Add dozens of additional statistics, including extended outlier, robust & bivariate statistics to an existing stats CSV file. (example).
Table of Contents | Source: src/cmd/moarstats.rs | 📇🏎️
Description | Examples | Usage | Moarstats Options | Bivariate Statistics Options | Common Options
Description ↩
Add dozens of additional statistics, including extended outlier, robust & bivariate statistics to an existing stats CSV file. It also maps the field type to the most specific W3C XML Schema Definition (XSD) datatype (https://www.w3.org/TR/xmlschema-2/).
The moarstats command extends an existing stats CSV file (created by the stats command)
by computing "moar" (https://www.dictionary.com/culture/slang/moar) statistics that can be
derived from existing stats columns and by scanning the original CSV file.
It looks for the <FILESTEM>.stats.csv file for a given CSV input. If the stats CSV file
does not exist, it will first run the stats command with configurable options to establish
the baseline stats, to which it will add more stats columns.
If the .stats.csv file is found, it will skip running stats and just append the additional
stats columns.
Currently computes the following 25 additional univariate statistics:
- Pearson's Second Skewness Coefficient: 3 * (mean - median) / stddev Measures asymmetry of the distribution. Positive values indicate right skew, negative values indicate left skew. https://en.wikipedia.org/wiki/Skewness
- Range to Standard Deviation Ratio: range / stddev Normalizes the spread of data. Higher values indicate more extreme outliers relative to the variability.
- Quartile Coefficient of Dispersion: (Q3 - Q1) / (Q3 + Q1) Measures relative variability using quartiles. Useful for comparing dispersion across different scales. https://en.wikipedia.org/wiki/Quartile_coefficient_of_dispersion
- Z-Score of Mode: (mode - mean) / stddev Indicates how typical the mode is relative to the distribution. Values near 0 suggest the mode is near the mean.
- Relative Standard Error: sem / mean Measures precision of the mean estimate relative to its magnitude. Lower values indicate more reliable estimates.
- Z-Score of Min: (min - mean) / stddev Shows how extreme the minimum value is. Large negative values indicate outliers or heavy left tail.
- Z-Score of Max: (max - mean) / stddev Shows how extreme the maximum value is. Large positive values indicate outliers or heavy right tail.
- Median-to-Mean Ratio: median / mean Indicates skewness direction.

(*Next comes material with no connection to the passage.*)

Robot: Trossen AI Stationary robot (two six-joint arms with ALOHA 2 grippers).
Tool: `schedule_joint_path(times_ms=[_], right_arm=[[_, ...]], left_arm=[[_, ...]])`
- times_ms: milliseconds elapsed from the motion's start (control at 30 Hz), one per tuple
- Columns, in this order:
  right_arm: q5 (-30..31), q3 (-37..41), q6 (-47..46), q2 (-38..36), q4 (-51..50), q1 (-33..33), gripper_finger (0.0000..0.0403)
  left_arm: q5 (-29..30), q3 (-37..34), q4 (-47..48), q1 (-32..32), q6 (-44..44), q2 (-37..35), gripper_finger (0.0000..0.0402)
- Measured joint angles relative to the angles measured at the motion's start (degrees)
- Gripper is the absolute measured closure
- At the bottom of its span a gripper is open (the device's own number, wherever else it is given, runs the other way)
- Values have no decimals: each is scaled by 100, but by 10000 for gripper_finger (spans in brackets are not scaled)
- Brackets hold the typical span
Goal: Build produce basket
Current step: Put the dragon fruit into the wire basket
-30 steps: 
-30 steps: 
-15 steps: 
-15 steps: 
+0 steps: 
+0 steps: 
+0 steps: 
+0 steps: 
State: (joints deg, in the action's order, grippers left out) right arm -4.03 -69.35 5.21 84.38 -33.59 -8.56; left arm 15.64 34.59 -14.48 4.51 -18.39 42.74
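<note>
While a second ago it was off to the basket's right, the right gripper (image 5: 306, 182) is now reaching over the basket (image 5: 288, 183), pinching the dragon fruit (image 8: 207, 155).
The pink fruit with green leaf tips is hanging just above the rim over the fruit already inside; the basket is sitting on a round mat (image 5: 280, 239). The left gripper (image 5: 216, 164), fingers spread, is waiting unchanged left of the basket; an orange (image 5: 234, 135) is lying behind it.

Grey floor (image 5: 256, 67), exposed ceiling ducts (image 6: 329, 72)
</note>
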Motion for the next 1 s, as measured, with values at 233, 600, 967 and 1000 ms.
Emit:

Ratio < 1 suggests right skew, > 1 suggests left skew, = 1 suggests symmetry.
- IQR-to-Range Ratio: iqr / range Measures concentration of data. Higher values (closer to 1) indicate more data concentrated in the middle 50%.

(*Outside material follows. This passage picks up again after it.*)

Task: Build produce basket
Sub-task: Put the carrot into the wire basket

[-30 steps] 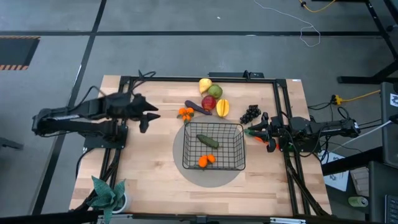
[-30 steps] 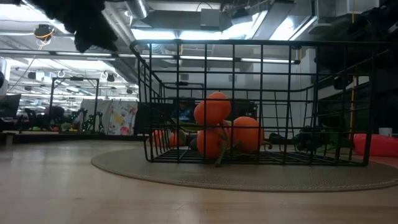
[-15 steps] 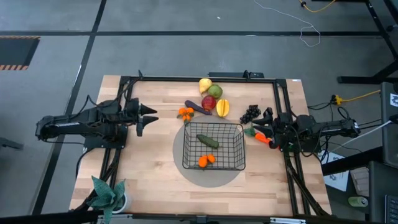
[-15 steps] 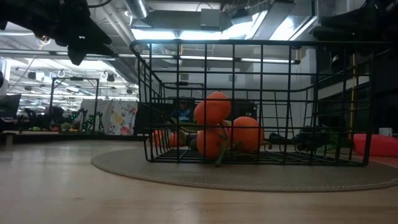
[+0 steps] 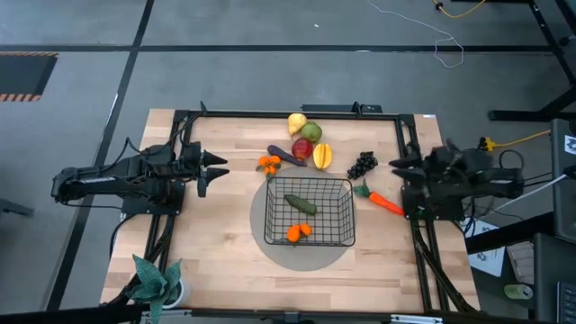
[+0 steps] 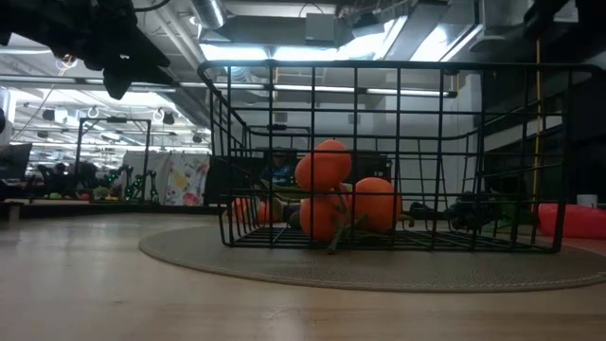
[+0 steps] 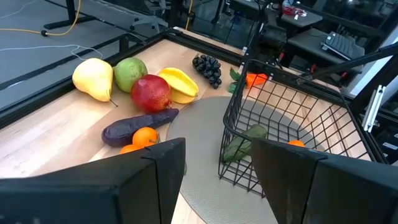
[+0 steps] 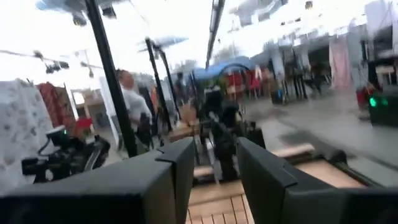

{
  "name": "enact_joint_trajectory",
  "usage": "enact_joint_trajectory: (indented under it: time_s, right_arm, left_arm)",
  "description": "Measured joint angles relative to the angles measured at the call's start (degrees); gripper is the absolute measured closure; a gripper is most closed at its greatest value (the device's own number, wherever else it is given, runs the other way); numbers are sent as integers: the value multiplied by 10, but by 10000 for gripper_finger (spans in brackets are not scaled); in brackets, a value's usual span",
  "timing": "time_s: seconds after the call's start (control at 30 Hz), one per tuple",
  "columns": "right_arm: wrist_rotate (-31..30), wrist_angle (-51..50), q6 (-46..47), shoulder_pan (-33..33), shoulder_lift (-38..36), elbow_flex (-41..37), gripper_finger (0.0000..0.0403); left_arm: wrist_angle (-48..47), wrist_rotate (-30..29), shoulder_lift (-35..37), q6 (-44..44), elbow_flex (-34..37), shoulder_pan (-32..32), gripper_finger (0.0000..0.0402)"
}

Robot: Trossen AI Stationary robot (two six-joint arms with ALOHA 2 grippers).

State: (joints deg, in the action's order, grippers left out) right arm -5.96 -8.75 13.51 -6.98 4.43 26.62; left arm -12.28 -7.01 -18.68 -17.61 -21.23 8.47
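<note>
the right end effector hovered open and empty at the worktop's right edge, with the carrot lying near it, just right of the basket. the left end effector waited open, left of the basket, which held a cucumber and small oranges.

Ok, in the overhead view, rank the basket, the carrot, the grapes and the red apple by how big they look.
Largest to smallest, in the high view:
1. basket, by far
2. carrot, longest of the three produce pieces
3. grapes and red apple, too alike to rank; the grapes spread slightly longer, the apple looks rounder.
</note>
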Motion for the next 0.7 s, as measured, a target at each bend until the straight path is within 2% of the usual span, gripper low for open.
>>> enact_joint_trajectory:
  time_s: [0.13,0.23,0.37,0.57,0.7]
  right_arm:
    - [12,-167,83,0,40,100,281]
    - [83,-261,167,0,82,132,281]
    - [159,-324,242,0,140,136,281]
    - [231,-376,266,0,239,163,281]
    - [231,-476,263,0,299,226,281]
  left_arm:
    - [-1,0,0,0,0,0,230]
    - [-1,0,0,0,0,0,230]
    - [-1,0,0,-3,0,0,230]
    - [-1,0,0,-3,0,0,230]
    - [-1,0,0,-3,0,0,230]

- MAD-to-StdDev Ratio: mad / stddev Compares robust vs non-robust spread measures. Higher values suggest presence of outliers affecting stddev.
- Trimean: (Q1 + 2*median + Q3) / 4 Tukey's trimean - a robust estimator of central tendency combining the median with the midhinge. More robust than mean, more efficient than median alone. https://en.wikipedia.org/wiki/Trimean
- Midhinge: (Q1 + Q3) / 2 Midpoint of the middle 50% of data. A robust central tendency measure that complements the mean and median. https://en.wikipedia.org/wiki/Midhinge
- Robust CV: MAD / |median| Robust Coefficient of Variation using MAD and the magnitude of the median. Always non-negative. Resistant to outliers, useful for comparing variability. https://en.wikipedia.org/wiki/Robust_measures_of_scale
- Kurtosis: Measures the "tailedness" of the distribution (excess kurtosis). Positive values indicate heavy tails, negative values indicate light tails. Values near 0 indicate a normal distribution. Requires --advanced flag. https://en.wikipedia.org/wiki/Kurtosis
- Bimodality Coefficient: Measures whether a distribution has two modes (peaks) or is unimodal. BC < 0.555 indicates unimodal, BC >= 0.555 indicates bimodal/multimodal. Computed as (skewness² + 1) / (kurtosis + 3). Requires --advanced flag (needs skewness from base stats and kurtosis from --advanced flag). https://en.wikipedia.org/wiki/Bimodality
- Jarque-Bera Test: (n/6) * (S² + K²/4) Standard test for normality using skewness and kurtosis. Also computes jarque_bera_pvalue (from chi-squared distribution with 2 df). Low p-values (< 0.05) indicate the data is NOT normally distributed. Requires --advanced flag (needs kurtosis). https://en.wikipedia.org/wiki/Jarque%E2%80%93Bera_test
- Gini Coefficient: Measures inequality/dispersion in the distribution. Values range from 0 (perfect equality) to 1 (maximum inequality). Requires --advanced flag. https://en.wikipedia.org/wiki/Gini_coefficient
- Atkinson Index: Measures inequality in the distribution with a sensitivity parameter. Values range from 0 (perfect equality) to 1 (maximum inequality). The Atkinson Index is a more general form of the Gini coefficient that allows for different sensitivity to inequality. Sensitivity is configurable via --epsilon. Requires --advanced flag. https://en.wikipedia.org/wiki/Atkinson_index
- Theil Index: (1/n) * Σ((x_i / mean) * ln(x_i / mean)) Measures inequality/concentration. Unlike Gini, it is decomposable into within-group and between-group components. Only computed for positive values. Requires --advanced flag. https://en.wikipedia.org/wiki/Theil_index
- Mean Absolute Deviation (from mean): (1/n) * Σ|x_i - mean| Average absolute distance from the mean. Different from MAD (which uses median). Less robust but more statistically efficient than MAD. Requires --advanced flag.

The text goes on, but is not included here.